So you think you’re an ace tree identifier. Those big scalloped leaves are from oak trees, the three-fingered hand shapes are maple leaves, those little oval leaves marching in a double line along a stem are from an ash—boo yah!
OK, now do it without any leaves.
And yes, you can…with a little help from Jim Jabcon, assistant ecologist for natural areas. The other day, Jabcon walked me through the McDonald Woods and began my education.
First, he corrected my misinformation. I always thought the trick was looking at the tree’s habit—its size and shape. But no—especially not in a natural woodland like this. A tree’s habit depends on where it is growing—how crowded it is by other trees and what it has to do to catch some sunlight.
“Any tree will change its habit depending on what is given to it,” he said as we walked into the woods. “You can probably get 100 trees in a row, but it’s like a fingerprint. They all have different spaces, different light; they’re all going to be different.”

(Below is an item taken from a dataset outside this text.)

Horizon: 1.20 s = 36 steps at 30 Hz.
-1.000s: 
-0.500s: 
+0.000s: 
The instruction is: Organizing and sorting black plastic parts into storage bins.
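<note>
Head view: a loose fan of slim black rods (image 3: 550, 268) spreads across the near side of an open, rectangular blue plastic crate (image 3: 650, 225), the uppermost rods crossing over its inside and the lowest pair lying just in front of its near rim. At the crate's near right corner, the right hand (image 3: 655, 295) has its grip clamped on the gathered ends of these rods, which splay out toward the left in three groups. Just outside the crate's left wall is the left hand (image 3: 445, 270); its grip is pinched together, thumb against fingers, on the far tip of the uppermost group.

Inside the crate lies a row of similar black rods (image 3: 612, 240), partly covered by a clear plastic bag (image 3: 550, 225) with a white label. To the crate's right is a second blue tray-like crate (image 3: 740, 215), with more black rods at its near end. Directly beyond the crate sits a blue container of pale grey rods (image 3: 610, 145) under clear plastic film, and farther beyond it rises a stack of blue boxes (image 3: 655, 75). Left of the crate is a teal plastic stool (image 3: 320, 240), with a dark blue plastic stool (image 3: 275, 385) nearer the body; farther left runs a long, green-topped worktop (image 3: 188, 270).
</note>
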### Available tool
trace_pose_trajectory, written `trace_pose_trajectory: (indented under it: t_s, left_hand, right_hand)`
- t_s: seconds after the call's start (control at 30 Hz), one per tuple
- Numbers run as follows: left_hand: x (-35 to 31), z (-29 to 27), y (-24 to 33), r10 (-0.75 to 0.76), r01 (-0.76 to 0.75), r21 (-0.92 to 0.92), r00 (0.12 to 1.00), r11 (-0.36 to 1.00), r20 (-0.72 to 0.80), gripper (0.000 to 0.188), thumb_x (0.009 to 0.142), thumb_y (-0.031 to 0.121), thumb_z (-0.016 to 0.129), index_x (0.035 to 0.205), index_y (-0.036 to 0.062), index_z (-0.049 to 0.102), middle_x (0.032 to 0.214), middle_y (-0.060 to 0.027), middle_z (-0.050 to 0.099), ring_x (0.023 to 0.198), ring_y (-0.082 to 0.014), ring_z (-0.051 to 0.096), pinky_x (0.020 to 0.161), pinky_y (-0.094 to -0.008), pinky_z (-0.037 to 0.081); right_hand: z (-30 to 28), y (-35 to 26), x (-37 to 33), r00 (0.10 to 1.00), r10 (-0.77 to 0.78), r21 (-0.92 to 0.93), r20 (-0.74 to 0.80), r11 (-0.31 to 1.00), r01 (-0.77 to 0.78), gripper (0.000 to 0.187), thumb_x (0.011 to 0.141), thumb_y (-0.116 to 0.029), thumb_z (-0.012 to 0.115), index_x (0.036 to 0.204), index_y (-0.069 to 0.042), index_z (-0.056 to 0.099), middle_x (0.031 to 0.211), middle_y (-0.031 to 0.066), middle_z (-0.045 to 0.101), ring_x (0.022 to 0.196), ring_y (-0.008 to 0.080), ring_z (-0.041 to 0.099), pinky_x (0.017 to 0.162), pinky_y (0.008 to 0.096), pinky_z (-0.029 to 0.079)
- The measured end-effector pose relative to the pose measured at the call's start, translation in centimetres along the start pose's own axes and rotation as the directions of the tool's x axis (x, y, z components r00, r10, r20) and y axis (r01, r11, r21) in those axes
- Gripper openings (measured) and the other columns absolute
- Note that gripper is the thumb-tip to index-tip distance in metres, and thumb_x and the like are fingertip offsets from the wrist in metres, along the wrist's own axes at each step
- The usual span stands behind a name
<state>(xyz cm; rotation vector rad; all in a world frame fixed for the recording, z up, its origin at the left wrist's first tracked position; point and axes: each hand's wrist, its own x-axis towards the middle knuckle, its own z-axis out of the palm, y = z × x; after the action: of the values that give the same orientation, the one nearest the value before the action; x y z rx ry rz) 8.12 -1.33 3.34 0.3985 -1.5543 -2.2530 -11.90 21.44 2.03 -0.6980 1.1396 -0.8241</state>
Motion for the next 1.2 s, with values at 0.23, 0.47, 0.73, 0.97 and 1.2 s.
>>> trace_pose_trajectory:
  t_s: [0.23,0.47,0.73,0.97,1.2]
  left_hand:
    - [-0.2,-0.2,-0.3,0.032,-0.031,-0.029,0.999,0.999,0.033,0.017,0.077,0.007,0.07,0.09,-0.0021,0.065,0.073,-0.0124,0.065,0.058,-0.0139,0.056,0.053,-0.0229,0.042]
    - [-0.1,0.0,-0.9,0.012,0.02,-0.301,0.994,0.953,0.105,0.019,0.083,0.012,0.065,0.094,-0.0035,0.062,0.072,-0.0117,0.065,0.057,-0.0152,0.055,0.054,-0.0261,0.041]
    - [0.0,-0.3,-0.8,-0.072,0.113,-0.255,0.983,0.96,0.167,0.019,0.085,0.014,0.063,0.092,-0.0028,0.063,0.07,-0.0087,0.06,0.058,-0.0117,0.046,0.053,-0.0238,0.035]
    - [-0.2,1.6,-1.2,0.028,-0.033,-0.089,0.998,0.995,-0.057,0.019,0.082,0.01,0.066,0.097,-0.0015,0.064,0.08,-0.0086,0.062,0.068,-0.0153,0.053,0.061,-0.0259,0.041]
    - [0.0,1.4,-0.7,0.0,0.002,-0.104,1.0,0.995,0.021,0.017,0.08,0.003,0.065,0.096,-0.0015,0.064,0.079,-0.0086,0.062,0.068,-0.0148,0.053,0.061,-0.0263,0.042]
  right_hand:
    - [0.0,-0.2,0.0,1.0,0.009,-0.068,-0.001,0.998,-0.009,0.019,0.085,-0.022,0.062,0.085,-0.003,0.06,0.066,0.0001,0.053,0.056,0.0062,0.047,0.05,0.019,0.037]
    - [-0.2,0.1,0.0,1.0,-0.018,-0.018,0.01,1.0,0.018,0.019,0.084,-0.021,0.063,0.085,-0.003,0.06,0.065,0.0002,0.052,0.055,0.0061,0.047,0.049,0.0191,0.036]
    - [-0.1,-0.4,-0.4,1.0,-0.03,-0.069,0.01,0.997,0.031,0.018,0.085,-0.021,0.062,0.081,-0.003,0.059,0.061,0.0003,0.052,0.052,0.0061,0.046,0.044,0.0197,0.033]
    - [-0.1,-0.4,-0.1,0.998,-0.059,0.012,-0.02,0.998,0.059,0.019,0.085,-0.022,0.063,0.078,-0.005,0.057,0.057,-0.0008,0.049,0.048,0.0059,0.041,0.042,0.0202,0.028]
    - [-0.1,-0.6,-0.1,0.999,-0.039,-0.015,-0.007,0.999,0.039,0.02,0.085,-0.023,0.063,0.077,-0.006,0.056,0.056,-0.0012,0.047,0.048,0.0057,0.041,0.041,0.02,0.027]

Still, there are some distinctive shapes. Does the tree have thick branches, even at its top with a fearsome, gnarly look worthy of a horror movie? Jabcon nodded at a towering behemoth that could have played a role in The Exorcist: it was an oak.
But let’s start with a major clue: bark.
Jabcon cast a practiced eye—an artist’s eye, in fact, for his degree is in fine art—over the trees. He pointed out a tall tree whose trunk was covered in thick, rough bark.

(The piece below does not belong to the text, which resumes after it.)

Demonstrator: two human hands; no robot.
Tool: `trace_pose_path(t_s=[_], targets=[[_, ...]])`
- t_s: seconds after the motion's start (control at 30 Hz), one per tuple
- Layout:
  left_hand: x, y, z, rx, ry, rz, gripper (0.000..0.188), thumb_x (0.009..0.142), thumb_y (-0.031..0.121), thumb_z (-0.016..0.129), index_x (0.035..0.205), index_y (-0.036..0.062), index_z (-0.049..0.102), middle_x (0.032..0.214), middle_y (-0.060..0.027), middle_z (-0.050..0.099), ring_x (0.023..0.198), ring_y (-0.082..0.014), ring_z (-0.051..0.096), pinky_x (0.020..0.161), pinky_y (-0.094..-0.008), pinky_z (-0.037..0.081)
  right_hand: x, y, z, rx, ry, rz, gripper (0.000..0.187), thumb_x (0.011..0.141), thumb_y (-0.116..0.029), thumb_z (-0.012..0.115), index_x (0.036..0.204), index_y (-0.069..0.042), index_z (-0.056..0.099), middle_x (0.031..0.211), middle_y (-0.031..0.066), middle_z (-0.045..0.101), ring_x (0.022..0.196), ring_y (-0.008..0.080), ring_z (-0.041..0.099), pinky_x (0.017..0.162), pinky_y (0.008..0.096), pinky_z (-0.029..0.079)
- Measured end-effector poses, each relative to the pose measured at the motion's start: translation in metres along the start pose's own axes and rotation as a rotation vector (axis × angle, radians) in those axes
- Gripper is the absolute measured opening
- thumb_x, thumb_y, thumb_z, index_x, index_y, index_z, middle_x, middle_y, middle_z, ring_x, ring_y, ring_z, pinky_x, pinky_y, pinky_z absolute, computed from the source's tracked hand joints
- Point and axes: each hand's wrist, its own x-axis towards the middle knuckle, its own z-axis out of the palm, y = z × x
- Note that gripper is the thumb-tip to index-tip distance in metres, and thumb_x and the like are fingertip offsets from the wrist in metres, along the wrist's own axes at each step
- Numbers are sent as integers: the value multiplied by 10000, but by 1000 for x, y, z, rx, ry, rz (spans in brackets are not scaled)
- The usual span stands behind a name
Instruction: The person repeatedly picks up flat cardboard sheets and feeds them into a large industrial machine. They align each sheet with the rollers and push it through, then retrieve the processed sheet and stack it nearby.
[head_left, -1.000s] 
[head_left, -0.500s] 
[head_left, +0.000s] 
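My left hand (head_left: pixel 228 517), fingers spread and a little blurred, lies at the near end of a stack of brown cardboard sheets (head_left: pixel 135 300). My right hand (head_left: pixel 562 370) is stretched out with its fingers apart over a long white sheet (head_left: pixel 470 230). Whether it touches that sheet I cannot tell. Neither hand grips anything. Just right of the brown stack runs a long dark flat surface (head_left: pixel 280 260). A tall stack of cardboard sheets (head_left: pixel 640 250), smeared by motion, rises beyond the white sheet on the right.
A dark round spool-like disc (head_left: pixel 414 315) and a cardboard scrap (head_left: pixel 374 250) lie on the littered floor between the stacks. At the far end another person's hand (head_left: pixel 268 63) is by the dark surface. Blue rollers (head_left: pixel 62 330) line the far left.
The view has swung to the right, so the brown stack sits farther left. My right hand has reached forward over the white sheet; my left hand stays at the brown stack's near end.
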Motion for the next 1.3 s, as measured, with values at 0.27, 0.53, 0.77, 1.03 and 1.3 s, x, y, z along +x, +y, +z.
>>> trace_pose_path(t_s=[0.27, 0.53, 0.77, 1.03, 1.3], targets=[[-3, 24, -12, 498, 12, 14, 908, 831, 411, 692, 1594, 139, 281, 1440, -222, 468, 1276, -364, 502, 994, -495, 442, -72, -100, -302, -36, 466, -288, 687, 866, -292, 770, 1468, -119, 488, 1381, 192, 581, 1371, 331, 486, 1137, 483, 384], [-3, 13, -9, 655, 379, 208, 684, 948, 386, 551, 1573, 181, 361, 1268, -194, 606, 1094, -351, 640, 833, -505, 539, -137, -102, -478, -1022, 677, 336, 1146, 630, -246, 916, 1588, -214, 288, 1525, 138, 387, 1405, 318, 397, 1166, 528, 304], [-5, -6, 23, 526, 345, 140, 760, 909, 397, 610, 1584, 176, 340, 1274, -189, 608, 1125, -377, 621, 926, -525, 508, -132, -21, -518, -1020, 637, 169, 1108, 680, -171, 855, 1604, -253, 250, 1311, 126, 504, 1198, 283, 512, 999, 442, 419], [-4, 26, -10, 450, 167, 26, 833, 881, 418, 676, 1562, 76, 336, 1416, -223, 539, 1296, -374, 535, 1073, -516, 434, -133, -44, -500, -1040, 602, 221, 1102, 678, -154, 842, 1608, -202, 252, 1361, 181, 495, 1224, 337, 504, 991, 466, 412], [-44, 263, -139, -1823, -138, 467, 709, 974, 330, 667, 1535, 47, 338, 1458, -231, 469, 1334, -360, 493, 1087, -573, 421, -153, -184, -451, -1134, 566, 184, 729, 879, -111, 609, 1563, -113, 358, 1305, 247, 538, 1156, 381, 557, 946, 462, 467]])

That bark is the giveaway. The tree was an oak; the tough bark is its secret to surviving fires.
Nearby, another tree boasted thick bark with a rugged geometry, forming blocky rectangles running vertically up the tree in a kind of forest version of cubism.

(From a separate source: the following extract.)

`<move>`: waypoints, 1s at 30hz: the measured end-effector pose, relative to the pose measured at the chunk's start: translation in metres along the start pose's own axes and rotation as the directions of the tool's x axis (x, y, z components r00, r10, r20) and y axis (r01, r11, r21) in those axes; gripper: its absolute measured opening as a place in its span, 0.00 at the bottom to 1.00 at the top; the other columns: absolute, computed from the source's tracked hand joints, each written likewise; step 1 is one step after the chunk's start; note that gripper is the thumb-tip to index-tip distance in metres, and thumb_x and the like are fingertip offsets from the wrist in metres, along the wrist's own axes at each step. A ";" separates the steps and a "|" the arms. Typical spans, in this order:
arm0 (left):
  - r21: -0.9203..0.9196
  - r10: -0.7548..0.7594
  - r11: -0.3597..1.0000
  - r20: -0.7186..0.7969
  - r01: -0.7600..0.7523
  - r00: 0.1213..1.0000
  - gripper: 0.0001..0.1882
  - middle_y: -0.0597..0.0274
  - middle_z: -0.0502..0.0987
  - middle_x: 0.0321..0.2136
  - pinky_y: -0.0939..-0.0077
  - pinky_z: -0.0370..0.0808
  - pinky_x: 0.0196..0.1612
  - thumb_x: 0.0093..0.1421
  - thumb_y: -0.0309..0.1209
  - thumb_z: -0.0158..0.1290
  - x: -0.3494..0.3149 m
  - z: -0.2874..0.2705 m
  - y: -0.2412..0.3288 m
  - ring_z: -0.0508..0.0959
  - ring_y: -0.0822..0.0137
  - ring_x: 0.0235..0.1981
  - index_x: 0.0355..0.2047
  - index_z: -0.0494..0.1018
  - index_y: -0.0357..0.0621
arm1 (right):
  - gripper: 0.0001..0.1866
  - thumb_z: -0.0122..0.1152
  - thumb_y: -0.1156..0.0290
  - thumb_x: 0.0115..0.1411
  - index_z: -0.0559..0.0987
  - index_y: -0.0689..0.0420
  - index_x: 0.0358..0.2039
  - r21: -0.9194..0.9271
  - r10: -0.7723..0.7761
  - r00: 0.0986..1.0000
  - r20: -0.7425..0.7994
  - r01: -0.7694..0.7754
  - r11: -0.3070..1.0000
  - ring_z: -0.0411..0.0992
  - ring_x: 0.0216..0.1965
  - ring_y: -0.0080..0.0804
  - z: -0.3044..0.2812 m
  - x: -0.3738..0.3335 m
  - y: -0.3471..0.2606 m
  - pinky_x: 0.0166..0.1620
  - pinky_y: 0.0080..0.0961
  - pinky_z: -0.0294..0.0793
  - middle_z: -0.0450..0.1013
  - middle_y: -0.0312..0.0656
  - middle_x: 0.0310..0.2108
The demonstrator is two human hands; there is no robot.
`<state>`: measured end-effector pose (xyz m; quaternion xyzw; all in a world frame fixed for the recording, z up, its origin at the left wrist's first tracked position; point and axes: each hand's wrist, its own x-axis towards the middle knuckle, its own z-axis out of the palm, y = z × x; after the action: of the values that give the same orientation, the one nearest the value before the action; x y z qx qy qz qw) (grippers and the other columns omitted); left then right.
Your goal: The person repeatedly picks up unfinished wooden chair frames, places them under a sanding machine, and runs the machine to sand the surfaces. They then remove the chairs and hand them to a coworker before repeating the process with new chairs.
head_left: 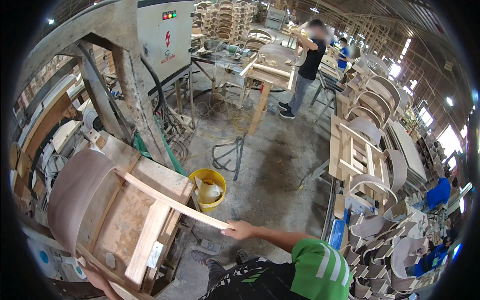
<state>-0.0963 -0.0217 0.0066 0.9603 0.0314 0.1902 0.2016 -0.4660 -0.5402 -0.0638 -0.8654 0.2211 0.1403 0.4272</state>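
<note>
A wooden chair frame rests on a wooden worktable [162, 175] at the lower left; its curved brown backrest [75, 200] faces left, and two long pale legs run from it toward me. My right hand [240, 229] is closed around the free end of the far leg [172, 201]. Low at the left edge, my left hand [97, 280] is closed on the near leg [122, 288] beside the backrest, its fingers partly hidden. Between the legs a thick pale wooden bar [145, 242] lies on the table, with a small whitish block [155, 254] next to it.
A yellow bucket [208, 206] holding a pale bag stands on the floor beyond the table. Behind rise a metal machine frame [135, 95] and a grey electrical cabinet [166, 45]. Chair frames [370, 135] line a bench at right. A person [305, 70] works at a far table.
</note>
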 end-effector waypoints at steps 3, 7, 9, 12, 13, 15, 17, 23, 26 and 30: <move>-0.091 0.319 0.930 -0.275 -0.355 0.907 0.32 0.43 0.81 0.41 0.58 0.79 0.45 0.74 0.48 0.47 -0.066 -0.007 -0.017 0.83 0.45 0.42 0.68 0.62 0.38 | 0.41 0.50 0.35 0.69 0.70 0.63 0.61 0.055 0.040 0.999 0.019 -0.041 0.998 0.77 0.51 0.61 0.000 -0.003 -0.001 0.54 0.47 0.74 0.78 0.62 0.48; 0.017 -0.348 0.937 0.026 0.348 0.937 0.32 0.36 0.82 0.47 0.53 0.82 0.47 0.71 0.52 0.53 -0.223 -0.042 0.019 0.83 0.41 0.45 0.59 0.73 0.32 | 0.42 0.49 0.33 0.68 0.69 0.61 0.64 0.040 0.076 0.997 -0.026 -0.075 0.996 0.75 0.55 0.62 0.004 -0.011 0.017 0.58 0.46 0.73 0.76 0.63 0.53; -0.140 -0.245 0.959 0.021 0.245 0.969 0.29 0.37 0.82 0.46 0.55 0.82 0.47 0.72 0.48 0.53 -0.295 -0.056 0.002 0.82 0.40 0.46 0.56 0.75 0.31 | 0.42 0.49 0.33 0.68 0.69 0.60 0.65 0.041 0.049 0.998 -0.032 -0.048 0.998 0.75 0.56 0.62 0.004 -0.009 0.015 0.58 0.46 0.73 0.76 0.62 0.53; -0.304 -0.538 0.732 0.291 0.609 0.791 0.31 0.39 0.81 0.43 0.56 0.81 0.42 0.71 0.52 0.51 -0.364 -0.054 0.012 0.82 0.43 0.41 0.57 0.73 0.32 | 0.41 0.50 0.34 0.68 0.71 0.59 0.63 0.030 0.036 0.996 -0.081 -0.033 0.999 0.76 0.53 0.61 0.007 -0.011 0.020 0.55 0.47 0.74 0.78 0.60 0.50; -0.346 -0.621 0.586 0.389 0.733 0.680 0.32 0.40 0.81 0.42 0.56 0.80 0.40 0.71 0.53 0.51 -0.377 -0.050 0.016 0.81 0.45 0.39 0.57 0.73 0.32 | 0.40 0.51 0.34 0.68 0.72 0.59 0.62 0.032 0.015 0.995 -0.103 -0.012 0.999 0.77 0.51 0.61 0.008 -0.011 0.020 0.54 0.47 0.75 0.79 0.60 0.48; -0.403 -0.698 0.268 0.545 0.875 0.465 0.34 0.41 0.80 0.40 0.57 0.79 0.37 0.71 0.55 0.50 -0.397 -0.045 0.017 0.81 0.47 0.36 0.57 0.72 0.33 | 0.38 0.51 0.35 0.68 0.73 0.58 0.60 0.036 0.024 0.995 -0.092 -0.020 0.999 0.78 0.50 0.60 0.007 -0.009 0.015 0.54 0.47 0.75 0.79 0.60 0.46; -0.433 -0.713 -0.020 0.638 0.901 0.290 0.35 0.43 0.79 0.38 0.57 0.79 0.33 0.71 0.57 0.49 -0.417 -0.049 0.011 0.81 0.49 0.33 0.58 0.71 0.33 | 0.36 0.52 0.36 0.68 0.75 0.57 0.59 0.026 0.061 0.998 -0.004 -0.061 0.998 0.77 0.52 0.58 0.005 -0.002 -0.001 0.55 0.47 0.74 0.79 0.60 0.47; -0.480 -0.753 0.100 0.536 0.871 0.382 0.41 0.52 0.73 0.21 0.65 0.72 0.19 0.66 0.68 0.48 -0.424 -0.050 0.014 0.75 0.61 0.18 0.48 0.73 0.33 | 0.25 0.60 0.46 0.69 0.81 0.59 0.44 0.021 -0.090 0.966 -0.244 0.098 0.995 0.81 0.36 0.50 0.013 0.009 -0.003 0.41 0.43 0.78 0.80 0.55 0.31; -0.509 -0.666 0.136 0.588 0.850 0.459 0.43 0.53 0.74 0.21 0.67 0.73 0.19 0.67 0.67 0.47 -0.402 -0.059 0.030 0.76 0.63 0.17 0.47 0.73 0.29 | 0.24 0.60 0.48 0.69 0.81 0.60 0.42 0.000 -0.191 0.938 -0.290 0.200 0.980 0.80 0.26 0.38 0.008 0.034 -0.004 0.33 0.36 0.77 0.80 0.48 0.26; -0.518 -0.648 0.185 0.574 0.835 0.500 0.43 0.54 0.75 0.20 0.67 0.74 0.20 0.68 0.65 0.47 -0.369 -0.061 0.051 0.77 0.63 0.17 0.49 0.74 0.27 | 0.23 0.61 0.49 0.69 0.81 0.61 0.41 0.052 -0.247 0.925 -0.289 0.272 0.961 0.77 0.21 0.29 -0.012 0.070 -0.010 0.27 0.29 0.75 0.78 0.43 0.25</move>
<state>-0.4622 -0.0960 -0.0516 0.6544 0.3901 -0.0492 0.6459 -0.4002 -0.5621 -0.0799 -0.8776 0.1688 -0.0513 0.4457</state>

“This is your black walnut,” Jabcon said. “It’s got a really good knobby bark.”
It also had another tree, a small sapling, growing in a crook about 5 feet up. Jabcon pulled it out and showed how its slender reddish branches were covered with a white chalky material that scraped off easily. “This is your box elder, in the maple family,” he said.
And further along the trail was a tree that won my heart because it looked like another part of a human body.
Its smooth, gray trunk was wrapped in bark with the sinewy look of muscle.
That was because the tree was a muscle wood—the common name for an American hornbeam, bestowed because of the signature appearance of its bark.
Walking on, we stopped at another tree with its own distinctive bark, which looks like big hunks of bark pasted onto the trunk and separated by deep grooves. That “warty” bark, as Jabcon put it, identified it as hackberry (Celtis occidentalis).
Still, bark isn’t the only clue. Jabcon pulled a slender branch close and examined the leaf buds running along its length.
They were in neat pairs, each bud opposite another. “Very few trees have opposite leaf buds,” he said. “Ashes. Maples. So if you’ve got opposite buds you can narrow it down.”
To make the final ID, he examined the terminal bud—the bud at the very end of the branch. It consisted of a cluster of three tiny points, making the branch look almost like a miniature deer hoof. That distinctive shape settled it: this was a white ash.
And so it went as we wandered through the woodland.
We looked at leaf buds, like the sulphur yellow leaf ones (“I love how cool they are,” Jabcon said) on a bitter nut, one of his favorite trees.
We looked at terminal buds, like the super-long ones that look like a goose’s bill and mark it as a nannyberry, a kind of viburnum.
We looked at bark, like the one hanging in huge strips off a tree. It was a shagbark hickory. This tree’s bark has peeled off in such big pieces that bats have hibernated beneath them.
And if all else fails, there is another clue still there in winter, though soon it could be hidden under snow.
“It’s OK to cheat and look at leaves on the ground,” Jabcon said cheerfully, picking up a few oak leaves to prove the point. “They’re still there.”